• [DATA]

══════

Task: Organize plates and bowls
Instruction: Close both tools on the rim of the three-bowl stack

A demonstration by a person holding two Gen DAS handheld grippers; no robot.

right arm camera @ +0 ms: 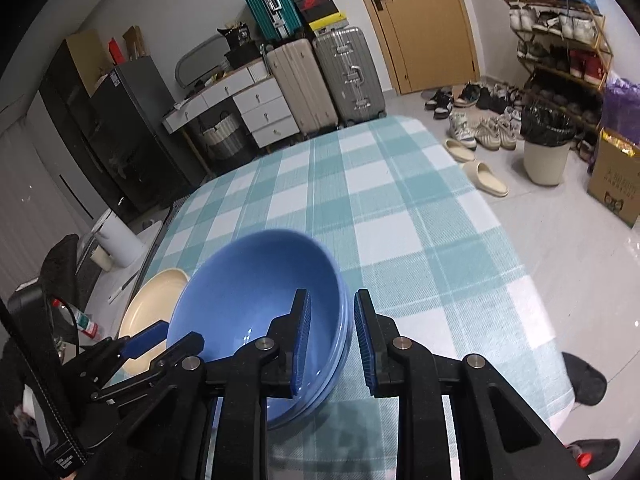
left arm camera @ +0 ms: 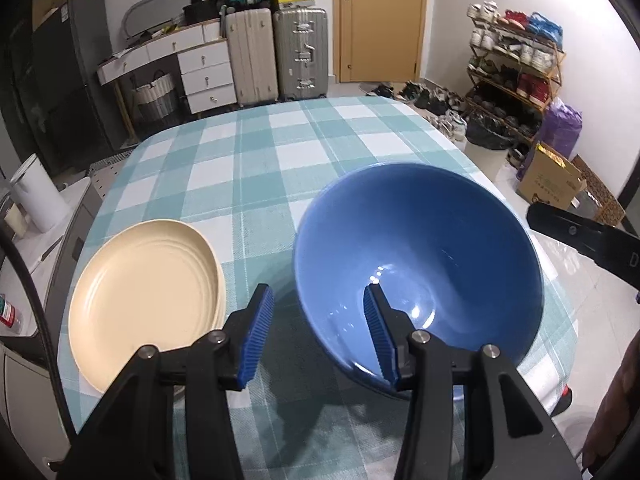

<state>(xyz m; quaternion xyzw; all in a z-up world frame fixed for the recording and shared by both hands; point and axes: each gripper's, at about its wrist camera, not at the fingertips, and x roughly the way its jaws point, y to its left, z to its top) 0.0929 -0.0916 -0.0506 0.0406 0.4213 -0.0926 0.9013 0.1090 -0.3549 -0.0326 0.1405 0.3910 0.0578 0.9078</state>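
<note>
A blue bowl (left arm camera: 420,256) sits on the checked tablecloth (left arm camera: 256,168), and the right wrist view shows it as the top of a nested stack of blue bowls (right arm camera: 248,288). My left gripper (left arm camera: 317,290) is open and straddles the near-left rim, one pad inside and one outside, neither touching. On the bowl's right rim my right gripper (right arm camera: 332,293) stands the same way, narrowly open, with a gap between its inner pad and the rim. A cream plate (left arm camera: 144,296) lies flat left of the bowls. The left gripper's finger (right arm camera: 146,338) shows over the cream plate (right arm camera: 152,300).
The tablecloth (right arm camera: 400,208) stretches bare beyond the dishes. The table's right edge runs close to the bowls. A paper towel roll (left arm camera: 38,196) and a red-capped bottle (right arm camera: 86,322) stand on a counter to the left. Suitcases (left arm camera: 280,52), a shoe rack (left arm camera: 516,60) and a bin (right arm camera: 546,152) stand around the floor.
</note>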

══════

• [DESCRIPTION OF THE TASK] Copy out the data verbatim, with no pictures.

• [SOLUTION]
Task: Organize plates and bowls
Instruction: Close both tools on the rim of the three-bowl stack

A demonstration by a person holding two Gen DAS handheld grippers; no robot.

right arm camera @ +0 ms: 
left arm camera @ +0 ms: 

<state>(xyz m; quaternion xyzw; all in a z-up world frame fixed for the recording and shared by both hands; point and axes: each gripper's, at about its wrist camera, not at the fingertips, and x roughly the way its jaws point, y to its left, z to its top) 0.0929 -0.0916 -0.0506 0.0406 0.4213 -0.0926 0.9013 0.1090 -0.3549 -0.0326 0.1405 0.3910 0.0578 0.9078</state>
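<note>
A blue bowl (left arm camera: 420,256) sits on the checked tablecloth (left arm camera: 256,168), and the right wrist view shows it as the top of a nested stack of blue bowls (right arm camera: 248,288). My left gripper (left arm camera: 317,290) is open and straddles the near-left rim, one pad inside and one outside, neither touching. On the bowl's right rim my right gripper (right arm camera: 332,293) stands the same way, narrowly open, with a gap between its inner pad and the rim. A cream plate (left arm camera: 144,296) lies flat left of the bowls. The left gripper's finger (right arm camera: 146,338) shows over the cream plate (right arm camera: 152,300).
The tablecloth (right arm camera: 400,208) stretches bare beyond the dishes. The table's right edge runs close to the bowls. A paper towel roll (left arm camera: 38,196) and a red-capped bottle (right arm camera: 86,322) stand on a counter to the left. Suitcases (left arm camera: 280,52), a shoe rack (left arm camera: 516,60) and a bin (right arm camera: 546,152) stand around the floor.
</note>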

With that, the output is complete.